Task to complete →
Exact copies of all the lines below are wanted, without a single picture.

=== Information shown ===

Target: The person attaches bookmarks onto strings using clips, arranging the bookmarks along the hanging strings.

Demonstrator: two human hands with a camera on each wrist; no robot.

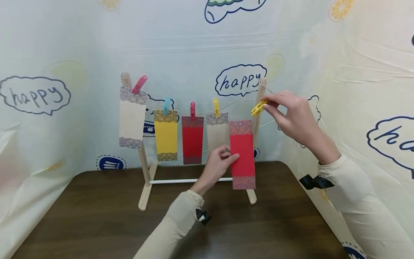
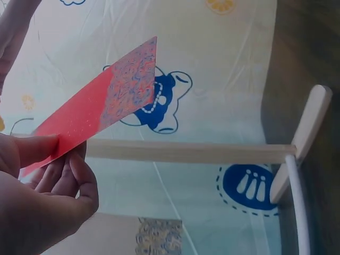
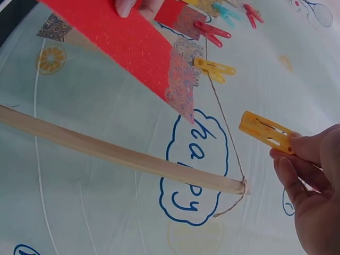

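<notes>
My left hand (image 1: 217, 165) pinches a red paper card (image 1: 242, 154) by its left edge, thumb in front and fingers behind. Patterned bands cross the card's top and bottom. Up to the right, my right hand (image 1: 292, 115) pinches a yellow clothespin (image 1: 258, 107) by its handle end, beside the right wooden post (image 1: 261, 88). In the right wrist view, the clothespin (image 3: 265, 131) is apart from the string (image 3: 223, 109) tied round the post's top. The held card's upper corner hangs just below the string, overlapping a beige card (image 1: 216, 131) in the head view.
Cards hang clipped along the string: a white card (image 1: 132, 117) at the left post, a yellow card (image 1: 166, 135), a dark red card (image 1: 192, 138). A white rod (image 1: 174, 181) joins the stand's wooden feet on the dark table (image 1: 106, 223). A printed cloth surrounds it.
</notes>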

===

Expected answer →
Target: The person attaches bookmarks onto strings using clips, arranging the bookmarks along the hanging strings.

Demonstrator: two human hands with a camera on each wrist; no robot.


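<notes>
My left hand (image 1: 217, 165) pinches a red paper card (image 1: 242, 154) by its left edge, thumb in front and fingers behind. Patterned bands cross the card's top and bottom. Up to the right, my right hand (image 1: 292, 115) pinches a yellow clothespin (image 1: 258, 107) by its handle end, beside the right wooden post (image 1: 261, 88). In the right wrist view, the clothespin (image 3: 265, 131) is apart from the string (image 3: 223, 109) tied round the post's top. The held card's upper corner hangs just below the string, overlapping a beige card (image 1: 216, 131) in the head view.
Cards hang clipped along the string: a white card (image 1: 132, 117) at the left post, a yellow card (image 1: 166, 135), a dark red card (image 1: 192, 138). A white rod (image 1: 174, 181) joins the stand's wooden feet on the dark table (image 1: 106, 223). A printed cloth surrounds it.
</notes>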

This output requires nothing more.